Chaining scope functions in Kotlin - Time & Space Complexity
When we chain scope functions in Kotlin, we run several operations one after another on the same object.
We want to know how the total work grows as the input or number of chained calls increases.
Analyze the time complexity of the following code snippet.
val result = listOf(1, 2, 3, 4, 5)
.filter { it % 2 == 0 }
.map { it * 2 }
.take(2)
.sum()
This code filters even numbers, doubles them, takes the first two, then sums them.
Identify the loops, recursion, array traversals that repeat.
- Primary operation: Each scope function like filter and map loops over the list elements.

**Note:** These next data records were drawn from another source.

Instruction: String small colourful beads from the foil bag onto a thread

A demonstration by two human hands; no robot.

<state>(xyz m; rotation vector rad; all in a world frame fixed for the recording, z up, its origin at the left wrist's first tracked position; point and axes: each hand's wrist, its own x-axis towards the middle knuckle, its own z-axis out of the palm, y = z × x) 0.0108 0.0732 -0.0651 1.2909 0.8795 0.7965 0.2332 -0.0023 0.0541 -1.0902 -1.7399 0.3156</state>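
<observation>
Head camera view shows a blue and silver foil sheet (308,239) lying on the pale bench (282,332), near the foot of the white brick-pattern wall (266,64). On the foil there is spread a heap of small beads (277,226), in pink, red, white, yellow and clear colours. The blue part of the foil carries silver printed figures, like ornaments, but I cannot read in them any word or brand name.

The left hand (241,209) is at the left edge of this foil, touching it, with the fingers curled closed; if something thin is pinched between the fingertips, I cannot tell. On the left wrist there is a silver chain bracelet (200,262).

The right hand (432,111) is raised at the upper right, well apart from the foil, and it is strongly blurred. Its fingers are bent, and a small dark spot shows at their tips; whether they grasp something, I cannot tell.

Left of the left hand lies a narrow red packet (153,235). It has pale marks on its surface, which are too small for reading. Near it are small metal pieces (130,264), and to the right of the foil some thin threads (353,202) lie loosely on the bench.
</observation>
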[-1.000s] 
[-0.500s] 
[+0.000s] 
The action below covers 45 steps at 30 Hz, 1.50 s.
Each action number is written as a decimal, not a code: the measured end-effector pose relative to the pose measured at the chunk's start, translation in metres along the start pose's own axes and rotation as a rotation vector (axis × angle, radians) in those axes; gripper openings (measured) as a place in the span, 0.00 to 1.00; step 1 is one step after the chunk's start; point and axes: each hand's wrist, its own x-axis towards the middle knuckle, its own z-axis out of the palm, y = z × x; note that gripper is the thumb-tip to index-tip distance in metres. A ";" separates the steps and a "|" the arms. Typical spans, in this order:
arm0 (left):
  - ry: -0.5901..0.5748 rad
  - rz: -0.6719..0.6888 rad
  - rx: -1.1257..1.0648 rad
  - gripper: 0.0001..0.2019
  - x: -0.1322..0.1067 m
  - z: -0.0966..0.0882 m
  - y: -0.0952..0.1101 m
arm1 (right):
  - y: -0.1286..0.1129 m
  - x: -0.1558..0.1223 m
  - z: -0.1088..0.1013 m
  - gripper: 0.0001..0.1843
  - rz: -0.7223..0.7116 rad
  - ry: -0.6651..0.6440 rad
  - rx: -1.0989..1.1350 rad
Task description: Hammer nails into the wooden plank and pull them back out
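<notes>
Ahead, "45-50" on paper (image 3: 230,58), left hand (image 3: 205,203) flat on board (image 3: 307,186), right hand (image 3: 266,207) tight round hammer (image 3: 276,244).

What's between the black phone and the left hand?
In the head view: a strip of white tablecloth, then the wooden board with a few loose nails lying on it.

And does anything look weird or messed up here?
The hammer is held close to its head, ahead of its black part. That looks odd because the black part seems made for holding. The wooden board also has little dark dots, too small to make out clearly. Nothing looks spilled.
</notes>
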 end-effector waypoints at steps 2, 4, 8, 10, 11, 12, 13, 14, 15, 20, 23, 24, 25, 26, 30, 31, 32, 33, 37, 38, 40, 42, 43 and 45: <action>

- How many times: Each function processes the list once, so multiple passes happen in sequence.
Each chained function goes through the list, so the total work adds up.
| Input Size (n) | Approx. Operations |
|---|---|
| 10 | About 30 operations (3 passes x 10 items) |
| 100 | About 300 operations (3 passes x 100 items) |
| 1000 | About 3000 operations (3 passes x 1000 items) |
Pattern observation: The total work grows roughly linearly with input size but multiplies by the number of chained functions.
Time Complexity: O(k * n)
This means the time grows linearly with the list size n and the number of chained scope functions k.
[X] Wrong: "Chaining scope functions runs in constant time because it looks like one statement."
[OK] Correct: Each function processes the whole list separately, so the total work adds up, not stays the same.
Understanding how chaining affects time helps you write efficient Kotlin code and explain your reasoning clearly in interviews.
"What if we replaced multiple chained scope functions with a single loop doing all steps? How would the time complexity change?"